Brief>
Every line in the data below from the one containing "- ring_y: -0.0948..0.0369" down to the one containing "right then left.", both included, must be retyped exactly; no other line is to appear.

The data>
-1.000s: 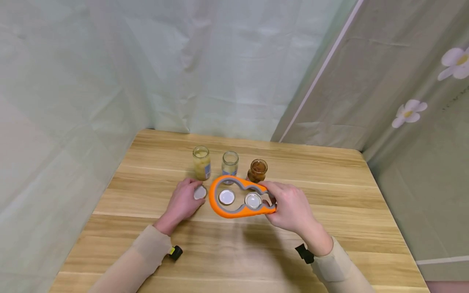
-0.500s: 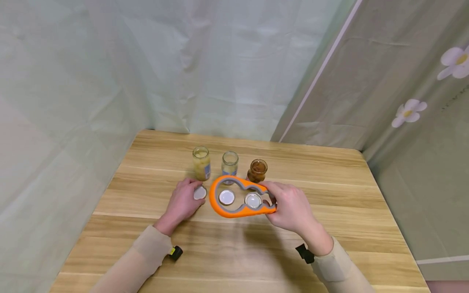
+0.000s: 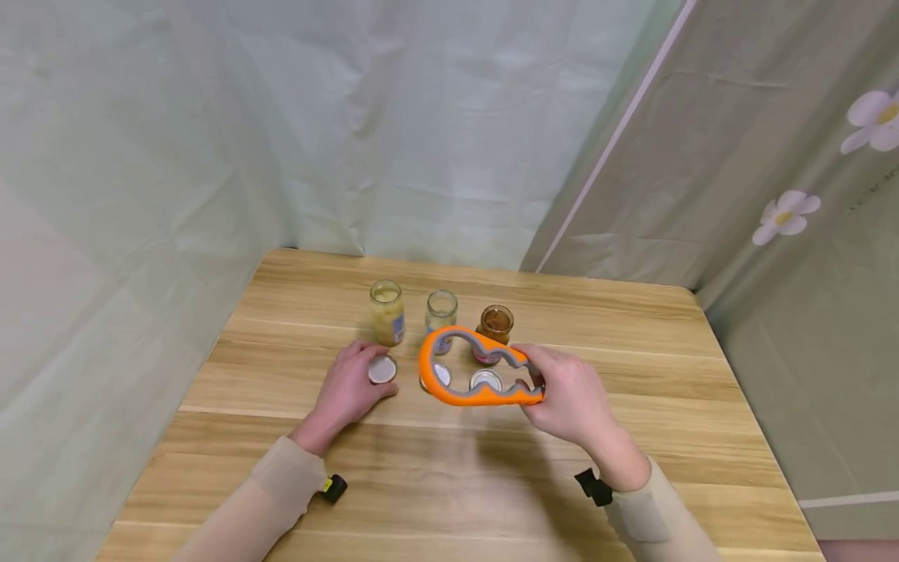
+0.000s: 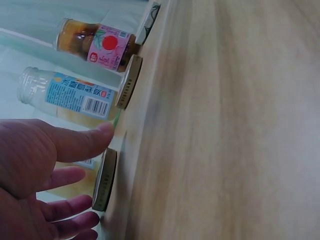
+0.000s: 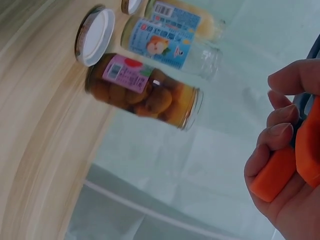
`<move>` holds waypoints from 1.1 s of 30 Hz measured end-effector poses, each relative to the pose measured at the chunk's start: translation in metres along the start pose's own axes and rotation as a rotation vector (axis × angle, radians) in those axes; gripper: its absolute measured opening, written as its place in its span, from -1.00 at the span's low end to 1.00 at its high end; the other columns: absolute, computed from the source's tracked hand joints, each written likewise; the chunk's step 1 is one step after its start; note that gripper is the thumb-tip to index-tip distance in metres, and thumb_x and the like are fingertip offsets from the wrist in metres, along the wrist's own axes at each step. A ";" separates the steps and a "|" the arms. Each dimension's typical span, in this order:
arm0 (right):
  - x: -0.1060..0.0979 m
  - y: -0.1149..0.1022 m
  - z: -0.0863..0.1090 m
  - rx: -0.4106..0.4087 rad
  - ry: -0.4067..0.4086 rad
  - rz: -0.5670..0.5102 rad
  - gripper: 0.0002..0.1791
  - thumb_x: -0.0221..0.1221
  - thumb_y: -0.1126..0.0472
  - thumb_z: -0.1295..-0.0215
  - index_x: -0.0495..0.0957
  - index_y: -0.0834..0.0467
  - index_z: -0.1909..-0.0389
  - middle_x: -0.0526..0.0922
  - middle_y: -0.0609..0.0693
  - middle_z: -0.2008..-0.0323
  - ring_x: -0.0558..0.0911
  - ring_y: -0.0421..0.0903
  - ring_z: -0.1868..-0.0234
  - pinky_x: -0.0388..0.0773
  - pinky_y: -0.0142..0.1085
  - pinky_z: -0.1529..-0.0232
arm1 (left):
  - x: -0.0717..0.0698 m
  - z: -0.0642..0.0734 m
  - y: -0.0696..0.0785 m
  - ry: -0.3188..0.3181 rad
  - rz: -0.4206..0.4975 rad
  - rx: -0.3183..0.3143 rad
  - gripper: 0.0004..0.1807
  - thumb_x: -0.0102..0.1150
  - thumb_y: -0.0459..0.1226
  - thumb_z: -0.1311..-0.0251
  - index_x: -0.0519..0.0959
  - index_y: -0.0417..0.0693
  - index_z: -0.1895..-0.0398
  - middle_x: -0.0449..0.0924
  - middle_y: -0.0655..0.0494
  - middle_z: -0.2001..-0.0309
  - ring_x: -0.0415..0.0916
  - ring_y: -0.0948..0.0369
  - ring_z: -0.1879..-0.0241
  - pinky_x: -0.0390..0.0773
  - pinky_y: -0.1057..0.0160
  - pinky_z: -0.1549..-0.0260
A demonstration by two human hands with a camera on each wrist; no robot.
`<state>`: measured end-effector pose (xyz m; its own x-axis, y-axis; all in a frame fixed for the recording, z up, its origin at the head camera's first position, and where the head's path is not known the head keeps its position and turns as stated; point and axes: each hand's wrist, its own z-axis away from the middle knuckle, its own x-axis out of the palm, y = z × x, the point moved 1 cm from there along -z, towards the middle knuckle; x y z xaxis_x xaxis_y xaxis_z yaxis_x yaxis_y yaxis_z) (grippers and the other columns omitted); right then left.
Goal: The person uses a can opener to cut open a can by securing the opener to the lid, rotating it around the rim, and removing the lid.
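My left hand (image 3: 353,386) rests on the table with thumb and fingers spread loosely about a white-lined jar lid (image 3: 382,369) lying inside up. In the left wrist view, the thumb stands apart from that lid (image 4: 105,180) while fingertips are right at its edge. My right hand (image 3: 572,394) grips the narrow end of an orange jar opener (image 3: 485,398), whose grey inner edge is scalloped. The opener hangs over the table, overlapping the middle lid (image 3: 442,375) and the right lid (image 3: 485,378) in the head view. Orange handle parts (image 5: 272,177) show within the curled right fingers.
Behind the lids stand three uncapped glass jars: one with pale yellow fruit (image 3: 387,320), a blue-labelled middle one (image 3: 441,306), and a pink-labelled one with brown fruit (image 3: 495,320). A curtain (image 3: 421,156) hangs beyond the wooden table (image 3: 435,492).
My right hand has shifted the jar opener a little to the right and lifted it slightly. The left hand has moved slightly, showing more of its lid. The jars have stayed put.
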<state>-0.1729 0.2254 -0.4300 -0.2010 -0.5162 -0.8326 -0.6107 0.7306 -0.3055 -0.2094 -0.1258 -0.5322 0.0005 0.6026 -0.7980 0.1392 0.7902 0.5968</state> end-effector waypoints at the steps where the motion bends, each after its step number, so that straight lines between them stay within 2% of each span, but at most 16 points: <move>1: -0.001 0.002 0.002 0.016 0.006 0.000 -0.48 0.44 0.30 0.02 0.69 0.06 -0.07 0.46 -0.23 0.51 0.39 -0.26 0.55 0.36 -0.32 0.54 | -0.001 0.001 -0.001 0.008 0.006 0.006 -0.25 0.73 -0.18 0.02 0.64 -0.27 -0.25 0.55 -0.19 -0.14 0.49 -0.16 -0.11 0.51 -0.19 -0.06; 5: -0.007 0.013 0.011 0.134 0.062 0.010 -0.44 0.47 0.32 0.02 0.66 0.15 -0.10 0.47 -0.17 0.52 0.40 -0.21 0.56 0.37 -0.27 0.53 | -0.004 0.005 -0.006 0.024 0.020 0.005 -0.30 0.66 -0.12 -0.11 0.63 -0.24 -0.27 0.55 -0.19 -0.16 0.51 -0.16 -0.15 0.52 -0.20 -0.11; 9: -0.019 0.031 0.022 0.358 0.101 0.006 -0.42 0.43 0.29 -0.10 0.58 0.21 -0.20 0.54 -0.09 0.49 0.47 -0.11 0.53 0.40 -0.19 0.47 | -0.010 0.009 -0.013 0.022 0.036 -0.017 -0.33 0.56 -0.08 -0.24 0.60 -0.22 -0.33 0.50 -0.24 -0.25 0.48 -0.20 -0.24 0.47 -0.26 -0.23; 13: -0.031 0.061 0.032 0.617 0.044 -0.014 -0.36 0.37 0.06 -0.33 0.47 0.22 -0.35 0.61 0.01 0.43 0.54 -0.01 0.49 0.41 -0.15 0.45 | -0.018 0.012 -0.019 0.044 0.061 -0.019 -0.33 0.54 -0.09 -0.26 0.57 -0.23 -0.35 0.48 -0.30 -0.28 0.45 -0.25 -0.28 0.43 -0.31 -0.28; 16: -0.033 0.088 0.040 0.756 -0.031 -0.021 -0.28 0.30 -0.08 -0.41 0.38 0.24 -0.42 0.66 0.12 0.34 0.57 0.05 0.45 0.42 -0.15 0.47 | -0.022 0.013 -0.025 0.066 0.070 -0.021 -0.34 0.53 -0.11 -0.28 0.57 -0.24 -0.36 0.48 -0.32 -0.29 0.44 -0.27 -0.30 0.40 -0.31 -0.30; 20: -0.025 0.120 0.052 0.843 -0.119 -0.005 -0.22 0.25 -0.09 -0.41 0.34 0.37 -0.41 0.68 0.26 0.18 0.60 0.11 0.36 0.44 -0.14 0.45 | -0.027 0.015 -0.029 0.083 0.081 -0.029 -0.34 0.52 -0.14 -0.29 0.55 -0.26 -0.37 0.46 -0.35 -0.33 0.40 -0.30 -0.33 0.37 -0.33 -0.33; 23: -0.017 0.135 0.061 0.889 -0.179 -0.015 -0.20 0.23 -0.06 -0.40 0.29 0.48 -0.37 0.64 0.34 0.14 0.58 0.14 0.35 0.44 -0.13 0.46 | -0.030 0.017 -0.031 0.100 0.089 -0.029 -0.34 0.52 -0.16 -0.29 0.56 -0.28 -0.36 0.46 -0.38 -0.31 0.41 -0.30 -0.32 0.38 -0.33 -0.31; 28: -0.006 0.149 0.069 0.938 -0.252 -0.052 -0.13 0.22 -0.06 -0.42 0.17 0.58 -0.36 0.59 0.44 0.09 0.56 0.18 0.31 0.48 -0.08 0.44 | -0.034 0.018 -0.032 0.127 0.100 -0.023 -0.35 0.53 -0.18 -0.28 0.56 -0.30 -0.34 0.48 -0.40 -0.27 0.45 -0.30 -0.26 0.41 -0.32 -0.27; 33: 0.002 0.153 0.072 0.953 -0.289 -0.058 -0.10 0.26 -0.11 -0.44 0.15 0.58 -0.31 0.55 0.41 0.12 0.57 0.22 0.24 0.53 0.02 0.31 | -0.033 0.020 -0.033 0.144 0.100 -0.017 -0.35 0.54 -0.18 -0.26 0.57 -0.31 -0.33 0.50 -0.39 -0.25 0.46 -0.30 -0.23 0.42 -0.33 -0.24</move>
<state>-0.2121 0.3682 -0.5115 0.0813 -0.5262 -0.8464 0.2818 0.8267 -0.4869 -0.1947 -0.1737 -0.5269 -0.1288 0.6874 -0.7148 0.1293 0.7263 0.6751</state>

Reply>
  - ring_y: -0.0948..0.0369
  - ring_z: -0.1879..-0.0241
  - pinky_x: -0.0390..0.0773
  - pinky_y: -0.1057..0.0160
  - pinky_z: -0.1549..-0.0260
A demonstration by two human hands with a camera on each wrist; no robot.
`<state>`: measured end-effector pose (xyz m; its own x-axis, y-axis; all in a frame fixed for the recording, z up, its origin at the head camera's first position, and where the head's path is not known the head keeps its position and turns as stated; point and axes: each hand's wrist, its own z-axis away from the middle knuckle, its own x-axis out of the palm, y = z × x, the point moved 1 cm from there along -z, towards the middle knuckle; x y z xaxis_x xaxis_y xaxis_z yaxis_x yaxis_y yaxis_z) (grippers and the other columns omitted); right then left.

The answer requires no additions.